▸ **RECORD EXTRACTS**
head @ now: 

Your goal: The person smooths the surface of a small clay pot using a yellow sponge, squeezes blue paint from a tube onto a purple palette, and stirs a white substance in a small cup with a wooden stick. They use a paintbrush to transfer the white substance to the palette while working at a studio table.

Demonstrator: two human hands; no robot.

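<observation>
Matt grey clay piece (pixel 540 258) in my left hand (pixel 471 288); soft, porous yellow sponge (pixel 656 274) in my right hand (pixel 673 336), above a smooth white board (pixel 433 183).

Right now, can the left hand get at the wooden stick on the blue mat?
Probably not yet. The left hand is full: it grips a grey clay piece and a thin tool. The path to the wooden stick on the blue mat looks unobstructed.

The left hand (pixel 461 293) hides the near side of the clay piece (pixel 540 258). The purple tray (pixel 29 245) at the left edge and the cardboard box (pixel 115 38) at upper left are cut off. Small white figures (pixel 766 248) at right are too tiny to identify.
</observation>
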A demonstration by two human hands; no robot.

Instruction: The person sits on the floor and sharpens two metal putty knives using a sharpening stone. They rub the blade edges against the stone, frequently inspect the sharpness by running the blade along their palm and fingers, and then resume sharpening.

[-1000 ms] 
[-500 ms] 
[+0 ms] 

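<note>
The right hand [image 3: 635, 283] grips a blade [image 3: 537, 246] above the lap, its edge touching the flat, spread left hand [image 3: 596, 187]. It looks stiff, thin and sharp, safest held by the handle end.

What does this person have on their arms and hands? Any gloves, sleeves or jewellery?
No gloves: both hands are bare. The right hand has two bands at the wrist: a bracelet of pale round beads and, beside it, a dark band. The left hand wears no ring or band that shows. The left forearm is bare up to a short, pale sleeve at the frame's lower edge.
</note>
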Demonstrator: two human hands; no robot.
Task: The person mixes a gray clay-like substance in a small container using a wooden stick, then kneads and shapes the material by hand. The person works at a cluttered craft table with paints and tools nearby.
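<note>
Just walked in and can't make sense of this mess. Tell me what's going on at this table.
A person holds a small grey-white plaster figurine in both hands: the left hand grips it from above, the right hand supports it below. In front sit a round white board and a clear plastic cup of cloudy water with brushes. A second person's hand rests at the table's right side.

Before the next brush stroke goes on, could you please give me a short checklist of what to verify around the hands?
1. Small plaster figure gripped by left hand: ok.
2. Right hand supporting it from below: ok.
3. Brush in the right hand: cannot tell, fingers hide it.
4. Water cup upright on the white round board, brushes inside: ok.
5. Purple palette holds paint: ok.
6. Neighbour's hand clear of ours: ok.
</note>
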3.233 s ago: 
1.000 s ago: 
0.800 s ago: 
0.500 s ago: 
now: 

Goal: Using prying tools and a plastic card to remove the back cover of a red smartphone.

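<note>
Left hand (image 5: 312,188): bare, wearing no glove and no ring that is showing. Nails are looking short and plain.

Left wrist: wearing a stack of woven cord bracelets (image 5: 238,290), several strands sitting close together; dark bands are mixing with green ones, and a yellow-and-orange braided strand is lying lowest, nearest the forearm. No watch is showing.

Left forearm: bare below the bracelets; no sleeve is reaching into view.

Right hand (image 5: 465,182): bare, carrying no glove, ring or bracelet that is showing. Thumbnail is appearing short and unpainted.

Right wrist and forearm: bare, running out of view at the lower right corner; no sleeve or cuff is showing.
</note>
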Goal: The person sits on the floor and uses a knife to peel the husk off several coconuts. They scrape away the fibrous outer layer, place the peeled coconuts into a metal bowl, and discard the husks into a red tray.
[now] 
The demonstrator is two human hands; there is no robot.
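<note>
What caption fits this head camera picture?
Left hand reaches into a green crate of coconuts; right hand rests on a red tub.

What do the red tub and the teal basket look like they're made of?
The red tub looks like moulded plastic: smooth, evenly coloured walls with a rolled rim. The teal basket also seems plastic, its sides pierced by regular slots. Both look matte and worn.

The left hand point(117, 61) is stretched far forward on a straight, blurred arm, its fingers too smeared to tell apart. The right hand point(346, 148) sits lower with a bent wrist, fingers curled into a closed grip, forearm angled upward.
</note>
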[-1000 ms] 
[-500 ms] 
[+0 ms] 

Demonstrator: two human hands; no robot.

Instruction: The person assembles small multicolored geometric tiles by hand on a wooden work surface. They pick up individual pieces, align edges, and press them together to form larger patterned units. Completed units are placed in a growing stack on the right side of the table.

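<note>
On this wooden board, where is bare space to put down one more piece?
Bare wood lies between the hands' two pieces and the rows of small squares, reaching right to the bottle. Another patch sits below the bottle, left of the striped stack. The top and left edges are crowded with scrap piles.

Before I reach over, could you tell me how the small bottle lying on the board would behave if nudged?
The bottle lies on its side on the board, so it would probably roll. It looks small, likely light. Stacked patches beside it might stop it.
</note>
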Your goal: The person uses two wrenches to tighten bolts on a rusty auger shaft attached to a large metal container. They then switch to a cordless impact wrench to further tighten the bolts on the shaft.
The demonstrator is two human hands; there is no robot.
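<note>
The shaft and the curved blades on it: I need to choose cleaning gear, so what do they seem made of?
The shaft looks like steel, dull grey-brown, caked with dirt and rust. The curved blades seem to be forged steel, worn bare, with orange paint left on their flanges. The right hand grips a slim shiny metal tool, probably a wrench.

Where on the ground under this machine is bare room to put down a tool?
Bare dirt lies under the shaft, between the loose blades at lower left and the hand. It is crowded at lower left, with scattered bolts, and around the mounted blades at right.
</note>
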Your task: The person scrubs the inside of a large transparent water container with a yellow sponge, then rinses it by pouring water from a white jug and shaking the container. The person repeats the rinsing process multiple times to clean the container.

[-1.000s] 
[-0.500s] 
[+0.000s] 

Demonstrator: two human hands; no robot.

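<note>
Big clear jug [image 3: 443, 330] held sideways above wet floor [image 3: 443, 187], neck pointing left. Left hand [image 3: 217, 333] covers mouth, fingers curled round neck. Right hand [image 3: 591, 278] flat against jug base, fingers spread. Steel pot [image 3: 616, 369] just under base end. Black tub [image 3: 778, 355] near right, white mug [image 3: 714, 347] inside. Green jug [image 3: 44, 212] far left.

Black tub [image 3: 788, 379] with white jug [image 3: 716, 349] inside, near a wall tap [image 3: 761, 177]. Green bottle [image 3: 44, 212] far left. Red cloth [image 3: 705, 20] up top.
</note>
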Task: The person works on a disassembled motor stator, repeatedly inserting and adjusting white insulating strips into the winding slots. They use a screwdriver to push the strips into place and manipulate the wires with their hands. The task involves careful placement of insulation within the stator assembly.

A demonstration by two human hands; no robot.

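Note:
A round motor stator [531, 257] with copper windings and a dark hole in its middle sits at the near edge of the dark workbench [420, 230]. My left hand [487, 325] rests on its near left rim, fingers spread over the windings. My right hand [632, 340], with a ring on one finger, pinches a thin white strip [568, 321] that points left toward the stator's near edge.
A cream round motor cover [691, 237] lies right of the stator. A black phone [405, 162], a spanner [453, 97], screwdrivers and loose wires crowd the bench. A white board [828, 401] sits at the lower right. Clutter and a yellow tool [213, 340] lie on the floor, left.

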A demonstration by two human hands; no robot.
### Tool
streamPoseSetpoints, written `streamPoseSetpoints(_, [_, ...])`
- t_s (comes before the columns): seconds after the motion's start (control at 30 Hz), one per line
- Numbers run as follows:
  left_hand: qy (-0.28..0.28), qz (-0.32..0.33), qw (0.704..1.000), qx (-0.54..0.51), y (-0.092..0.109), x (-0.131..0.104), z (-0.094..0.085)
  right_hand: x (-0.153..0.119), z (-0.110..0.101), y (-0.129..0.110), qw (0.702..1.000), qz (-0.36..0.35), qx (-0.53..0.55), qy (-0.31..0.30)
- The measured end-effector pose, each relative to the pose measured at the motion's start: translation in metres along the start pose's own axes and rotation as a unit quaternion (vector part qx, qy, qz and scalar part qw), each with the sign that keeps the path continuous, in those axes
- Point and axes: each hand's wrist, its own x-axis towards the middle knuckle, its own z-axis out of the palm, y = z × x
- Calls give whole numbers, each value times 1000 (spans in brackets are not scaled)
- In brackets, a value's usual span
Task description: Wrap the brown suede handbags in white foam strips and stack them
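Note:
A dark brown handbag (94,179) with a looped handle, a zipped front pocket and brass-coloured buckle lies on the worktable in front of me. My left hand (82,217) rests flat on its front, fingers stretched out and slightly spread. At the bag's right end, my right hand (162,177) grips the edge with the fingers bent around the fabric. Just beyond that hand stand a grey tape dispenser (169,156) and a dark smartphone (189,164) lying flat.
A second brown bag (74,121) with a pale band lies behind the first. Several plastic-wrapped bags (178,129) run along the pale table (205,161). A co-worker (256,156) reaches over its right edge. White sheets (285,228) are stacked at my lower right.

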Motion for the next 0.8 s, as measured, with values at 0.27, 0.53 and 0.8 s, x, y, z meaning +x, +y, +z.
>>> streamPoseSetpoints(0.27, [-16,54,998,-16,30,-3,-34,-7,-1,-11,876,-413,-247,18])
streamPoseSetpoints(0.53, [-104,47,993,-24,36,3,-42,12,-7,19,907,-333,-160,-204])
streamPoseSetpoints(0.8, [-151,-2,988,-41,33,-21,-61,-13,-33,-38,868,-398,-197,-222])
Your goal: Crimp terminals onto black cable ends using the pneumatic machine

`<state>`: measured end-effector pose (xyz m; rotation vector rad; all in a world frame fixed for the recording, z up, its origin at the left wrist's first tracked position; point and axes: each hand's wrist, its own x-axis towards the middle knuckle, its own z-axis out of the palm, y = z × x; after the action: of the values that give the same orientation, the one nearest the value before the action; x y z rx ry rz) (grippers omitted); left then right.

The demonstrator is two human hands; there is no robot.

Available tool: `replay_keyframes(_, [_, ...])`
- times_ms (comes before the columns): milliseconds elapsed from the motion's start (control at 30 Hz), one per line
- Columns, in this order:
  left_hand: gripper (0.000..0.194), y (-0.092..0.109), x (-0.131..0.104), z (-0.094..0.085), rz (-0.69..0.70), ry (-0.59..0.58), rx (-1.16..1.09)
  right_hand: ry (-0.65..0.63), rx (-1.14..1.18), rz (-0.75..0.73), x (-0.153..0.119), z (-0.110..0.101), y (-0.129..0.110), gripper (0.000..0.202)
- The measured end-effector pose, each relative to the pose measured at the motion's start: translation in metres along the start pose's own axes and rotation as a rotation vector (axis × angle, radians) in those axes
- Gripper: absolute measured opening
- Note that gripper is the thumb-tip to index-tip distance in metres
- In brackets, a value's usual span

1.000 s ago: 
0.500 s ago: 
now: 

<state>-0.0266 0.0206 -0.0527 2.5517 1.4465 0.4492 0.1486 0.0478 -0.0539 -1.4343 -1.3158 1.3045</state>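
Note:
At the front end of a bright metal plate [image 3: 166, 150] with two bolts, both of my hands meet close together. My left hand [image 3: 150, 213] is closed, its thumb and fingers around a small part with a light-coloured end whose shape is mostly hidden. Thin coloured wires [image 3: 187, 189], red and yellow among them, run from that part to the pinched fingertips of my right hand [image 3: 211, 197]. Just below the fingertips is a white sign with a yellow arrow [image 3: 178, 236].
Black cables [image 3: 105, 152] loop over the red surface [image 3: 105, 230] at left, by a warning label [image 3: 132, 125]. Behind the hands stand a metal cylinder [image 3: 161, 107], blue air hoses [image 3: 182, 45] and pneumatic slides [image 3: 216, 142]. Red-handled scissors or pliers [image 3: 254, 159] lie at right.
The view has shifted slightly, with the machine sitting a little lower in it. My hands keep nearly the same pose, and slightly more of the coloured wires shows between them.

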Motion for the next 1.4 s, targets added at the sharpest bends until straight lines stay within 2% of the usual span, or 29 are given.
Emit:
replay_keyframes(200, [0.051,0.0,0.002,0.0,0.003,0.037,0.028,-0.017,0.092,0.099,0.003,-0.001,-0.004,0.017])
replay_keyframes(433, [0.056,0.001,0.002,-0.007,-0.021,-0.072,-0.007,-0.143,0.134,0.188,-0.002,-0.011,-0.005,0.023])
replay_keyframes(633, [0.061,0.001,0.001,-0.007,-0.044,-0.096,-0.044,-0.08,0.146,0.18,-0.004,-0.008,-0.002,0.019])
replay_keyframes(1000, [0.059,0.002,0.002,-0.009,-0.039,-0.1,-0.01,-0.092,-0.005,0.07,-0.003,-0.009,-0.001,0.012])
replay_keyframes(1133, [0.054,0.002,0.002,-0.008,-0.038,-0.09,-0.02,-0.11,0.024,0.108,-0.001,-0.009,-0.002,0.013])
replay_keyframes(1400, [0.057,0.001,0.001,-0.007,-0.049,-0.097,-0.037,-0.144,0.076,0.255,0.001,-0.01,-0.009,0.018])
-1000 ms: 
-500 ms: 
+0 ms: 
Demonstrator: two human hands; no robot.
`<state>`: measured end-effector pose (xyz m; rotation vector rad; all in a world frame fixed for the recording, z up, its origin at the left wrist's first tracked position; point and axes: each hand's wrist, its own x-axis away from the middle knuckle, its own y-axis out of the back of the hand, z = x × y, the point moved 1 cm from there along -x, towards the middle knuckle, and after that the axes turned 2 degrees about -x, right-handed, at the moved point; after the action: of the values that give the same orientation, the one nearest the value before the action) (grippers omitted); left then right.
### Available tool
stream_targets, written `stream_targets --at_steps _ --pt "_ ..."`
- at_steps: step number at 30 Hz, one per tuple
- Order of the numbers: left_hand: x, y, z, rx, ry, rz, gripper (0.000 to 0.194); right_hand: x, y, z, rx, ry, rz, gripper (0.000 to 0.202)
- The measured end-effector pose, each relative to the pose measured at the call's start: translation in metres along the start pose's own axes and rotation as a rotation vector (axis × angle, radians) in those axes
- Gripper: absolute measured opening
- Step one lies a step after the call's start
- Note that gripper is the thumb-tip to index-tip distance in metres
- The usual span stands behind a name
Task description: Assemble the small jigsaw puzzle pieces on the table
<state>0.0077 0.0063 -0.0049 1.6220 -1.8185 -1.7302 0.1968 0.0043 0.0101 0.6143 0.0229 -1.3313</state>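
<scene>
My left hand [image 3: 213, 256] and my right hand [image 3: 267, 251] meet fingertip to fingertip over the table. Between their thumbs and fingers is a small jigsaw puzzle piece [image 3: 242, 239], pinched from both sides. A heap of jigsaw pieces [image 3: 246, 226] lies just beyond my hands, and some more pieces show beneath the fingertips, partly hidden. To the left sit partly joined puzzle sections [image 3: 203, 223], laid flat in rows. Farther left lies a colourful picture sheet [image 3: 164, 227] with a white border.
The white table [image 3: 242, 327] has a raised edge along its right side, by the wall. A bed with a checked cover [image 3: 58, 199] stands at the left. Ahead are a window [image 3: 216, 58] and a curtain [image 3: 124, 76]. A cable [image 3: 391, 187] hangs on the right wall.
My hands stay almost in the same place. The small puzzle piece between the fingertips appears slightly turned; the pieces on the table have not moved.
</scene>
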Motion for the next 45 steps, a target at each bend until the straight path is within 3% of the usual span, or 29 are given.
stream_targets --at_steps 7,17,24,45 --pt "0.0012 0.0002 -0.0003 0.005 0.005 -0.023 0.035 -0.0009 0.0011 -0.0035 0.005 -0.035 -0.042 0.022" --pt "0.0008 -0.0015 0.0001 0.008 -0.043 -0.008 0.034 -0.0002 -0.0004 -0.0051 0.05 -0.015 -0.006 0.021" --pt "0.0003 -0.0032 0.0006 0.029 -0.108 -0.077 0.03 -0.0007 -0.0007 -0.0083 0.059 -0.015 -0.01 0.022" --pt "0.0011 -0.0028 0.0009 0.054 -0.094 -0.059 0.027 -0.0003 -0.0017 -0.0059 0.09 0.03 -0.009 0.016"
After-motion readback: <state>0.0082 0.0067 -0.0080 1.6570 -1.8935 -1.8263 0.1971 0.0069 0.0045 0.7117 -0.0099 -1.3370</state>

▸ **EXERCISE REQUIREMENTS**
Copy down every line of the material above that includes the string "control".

▸ **SOLUTION**
- t_s (comes before the columns): seconds after the motion's start (control at 30 Hz), one per line
- times_ms (comes before the columns): milliseconds elapsed from the motion's start (control at 30 Hz), one per line

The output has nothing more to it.